INSTRUCTIONS FOR THE TASK:
Copies of all lines containing the string "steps" are needed from the data below.

DATASET CONTENT:

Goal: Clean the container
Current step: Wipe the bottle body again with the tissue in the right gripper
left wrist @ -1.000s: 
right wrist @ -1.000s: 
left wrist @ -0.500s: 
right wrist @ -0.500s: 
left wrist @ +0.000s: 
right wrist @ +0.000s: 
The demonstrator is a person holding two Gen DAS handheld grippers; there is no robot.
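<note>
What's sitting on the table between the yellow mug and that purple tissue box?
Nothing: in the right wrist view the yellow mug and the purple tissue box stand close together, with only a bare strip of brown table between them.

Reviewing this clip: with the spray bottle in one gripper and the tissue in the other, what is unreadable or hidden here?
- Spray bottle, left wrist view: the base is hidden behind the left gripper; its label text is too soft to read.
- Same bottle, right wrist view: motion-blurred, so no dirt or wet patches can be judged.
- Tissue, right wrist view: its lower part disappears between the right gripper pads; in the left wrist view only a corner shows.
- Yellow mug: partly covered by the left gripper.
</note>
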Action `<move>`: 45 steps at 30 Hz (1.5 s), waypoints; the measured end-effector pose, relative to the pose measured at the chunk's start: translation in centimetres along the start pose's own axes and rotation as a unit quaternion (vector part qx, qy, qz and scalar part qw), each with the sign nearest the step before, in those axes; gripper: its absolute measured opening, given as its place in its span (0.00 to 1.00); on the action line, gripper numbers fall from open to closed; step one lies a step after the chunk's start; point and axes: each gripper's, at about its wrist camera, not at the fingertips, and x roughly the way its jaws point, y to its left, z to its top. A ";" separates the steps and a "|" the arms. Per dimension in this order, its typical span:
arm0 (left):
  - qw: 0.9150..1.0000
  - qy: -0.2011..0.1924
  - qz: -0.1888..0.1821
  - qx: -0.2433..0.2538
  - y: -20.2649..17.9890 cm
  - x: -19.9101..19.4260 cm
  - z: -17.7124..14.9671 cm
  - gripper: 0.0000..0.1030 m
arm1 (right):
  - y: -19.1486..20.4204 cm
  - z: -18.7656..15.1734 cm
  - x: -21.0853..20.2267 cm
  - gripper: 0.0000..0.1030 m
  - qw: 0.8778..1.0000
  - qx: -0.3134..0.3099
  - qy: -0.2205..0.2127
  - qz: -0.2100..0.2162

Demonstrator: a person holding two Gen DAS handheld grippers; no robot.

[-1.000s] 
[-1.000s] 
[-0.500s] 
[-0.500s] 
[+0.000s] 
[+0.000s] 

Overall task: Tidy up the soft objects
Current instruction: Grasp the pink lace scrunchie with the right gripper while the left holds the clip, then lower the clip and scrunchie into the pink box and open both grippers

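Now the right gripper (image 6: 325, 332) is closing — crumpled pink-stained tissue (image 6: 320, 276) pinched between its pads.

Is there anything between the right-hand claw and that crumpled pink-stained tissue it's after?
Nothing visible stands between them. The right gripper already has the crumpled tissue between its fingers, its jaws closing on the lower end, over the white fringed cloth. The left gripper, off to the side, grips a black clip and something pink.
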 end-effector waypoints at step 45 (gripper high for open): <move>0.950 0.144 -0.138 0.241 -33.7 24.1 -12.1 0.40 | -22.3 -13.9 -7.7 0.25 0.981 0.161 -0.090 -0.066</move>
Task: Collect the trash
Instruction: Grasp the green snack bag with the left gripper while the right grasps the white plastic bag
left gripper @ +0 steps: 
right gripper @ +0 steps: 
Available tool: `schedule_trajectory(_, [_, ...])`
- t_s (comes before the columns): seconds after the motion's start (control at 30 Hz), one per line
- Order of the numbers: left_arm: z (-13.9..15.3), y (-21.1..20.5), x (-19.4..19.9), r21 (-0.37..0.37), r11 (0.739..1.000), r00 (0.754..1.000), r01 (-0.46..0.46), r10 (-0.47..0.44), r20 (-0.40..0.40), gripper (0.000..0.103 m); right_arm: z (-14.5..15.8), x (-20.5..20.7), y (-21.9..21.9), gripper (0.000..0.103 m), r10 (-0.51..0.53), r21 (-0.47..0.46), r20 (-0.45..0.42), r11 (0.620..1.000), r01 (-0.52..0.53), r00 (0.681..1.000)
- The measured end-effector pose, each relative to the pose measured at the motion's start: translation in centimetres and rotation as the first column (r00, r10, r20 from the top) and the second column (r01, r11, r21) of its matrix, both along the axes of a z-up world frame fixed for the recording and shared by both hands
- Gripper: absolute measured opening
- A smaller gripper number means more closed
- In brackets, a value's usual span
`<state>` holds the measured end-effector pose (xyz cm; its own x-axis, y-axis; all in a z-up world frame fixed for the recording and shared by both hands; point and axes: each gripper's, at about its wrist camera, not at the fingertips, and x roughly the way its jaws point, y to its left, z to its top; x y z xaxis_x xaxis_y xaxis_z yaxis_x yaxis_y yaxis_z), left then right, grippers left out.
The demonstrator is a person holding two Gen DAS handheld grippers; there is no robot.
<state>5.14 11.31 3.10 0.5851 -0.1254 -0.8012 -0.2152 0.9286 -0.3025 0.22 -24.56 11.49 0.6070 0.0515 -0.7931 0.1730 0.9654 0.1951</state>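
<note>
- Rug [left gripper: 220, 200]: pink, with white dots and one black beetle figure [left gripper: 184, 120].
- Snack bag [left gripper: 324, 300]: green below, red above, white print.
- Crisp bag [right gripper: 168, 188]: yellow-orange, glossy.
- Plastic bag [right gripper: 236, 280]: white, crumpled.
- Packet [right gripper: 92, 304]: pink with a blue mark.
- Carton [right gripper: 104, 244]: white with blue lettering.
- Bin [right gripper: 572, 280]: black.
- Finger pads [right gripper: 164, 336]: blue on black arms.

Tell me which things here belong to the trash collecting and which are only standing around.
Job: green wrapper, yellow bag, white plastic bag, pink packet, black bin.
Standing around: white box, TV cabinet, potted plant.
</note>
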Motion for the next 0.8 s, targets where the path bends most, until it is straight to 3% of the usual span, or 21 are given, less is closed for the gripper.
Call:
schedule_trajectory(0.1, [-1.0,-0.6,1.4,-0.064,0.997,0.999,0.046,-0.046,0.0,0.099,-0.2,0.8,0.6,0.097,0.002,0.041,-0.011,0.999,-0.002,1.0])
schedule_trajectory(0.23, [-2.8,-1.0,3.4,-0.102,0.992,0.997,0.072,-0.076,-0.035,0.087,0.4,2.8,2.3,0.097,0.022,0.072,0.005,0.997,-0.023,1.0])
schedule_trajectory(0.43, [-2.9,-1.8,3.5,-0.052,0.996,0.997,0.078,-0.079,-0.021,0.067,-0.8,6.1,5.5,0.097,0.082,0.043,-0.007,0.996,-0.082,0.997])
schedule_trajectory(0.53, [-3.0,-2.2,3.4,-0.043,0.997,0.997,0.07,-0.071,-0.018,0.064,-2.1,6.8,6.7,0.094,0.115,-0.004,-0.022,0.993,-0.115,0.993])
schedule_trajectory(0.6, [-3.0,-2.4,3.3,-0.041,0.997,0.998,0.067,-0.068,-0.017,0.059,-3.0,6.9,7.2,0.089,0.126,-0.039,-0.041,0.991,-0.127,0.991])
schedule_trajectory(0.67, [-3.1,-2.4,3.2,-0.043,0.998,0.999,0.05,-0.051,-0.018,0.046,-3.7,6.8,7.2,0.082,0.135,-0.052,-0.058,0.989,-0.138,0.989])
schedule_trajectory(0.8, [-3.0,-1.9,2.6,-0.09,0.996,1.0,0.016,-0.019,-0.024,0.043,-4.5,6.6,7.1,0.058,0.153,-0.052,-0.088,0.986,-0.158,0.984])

RESPONSE AREA:
Action `<move>`: 45 steps at 30 Hz (1.5 s), waypoints; the measured end-effector pose, relative to the pose measured at the chunk's start: translation in centimetres along the start pose's own axes and rotation as a unit quaternion (vector part qx, qy, qz and scalar part qw), each with the sign nearest the step before, in those axes; gripper: its absolute measured opening, given as its place in its span (0.00 to 1.00); on the action line, gripper numbers fall from open to closed; step one lies a step after the chunk's start; point and axes: each gripper's, at about its wrist camera, not at the fingertips, and x roughly the way its jaws point, y to its left, z to its top. A ";" separates the steps and a "|" the arms. Per dimension in this order, its typical span:
left gripper @ +0 steps: 
right gripper @ +0 steps: 

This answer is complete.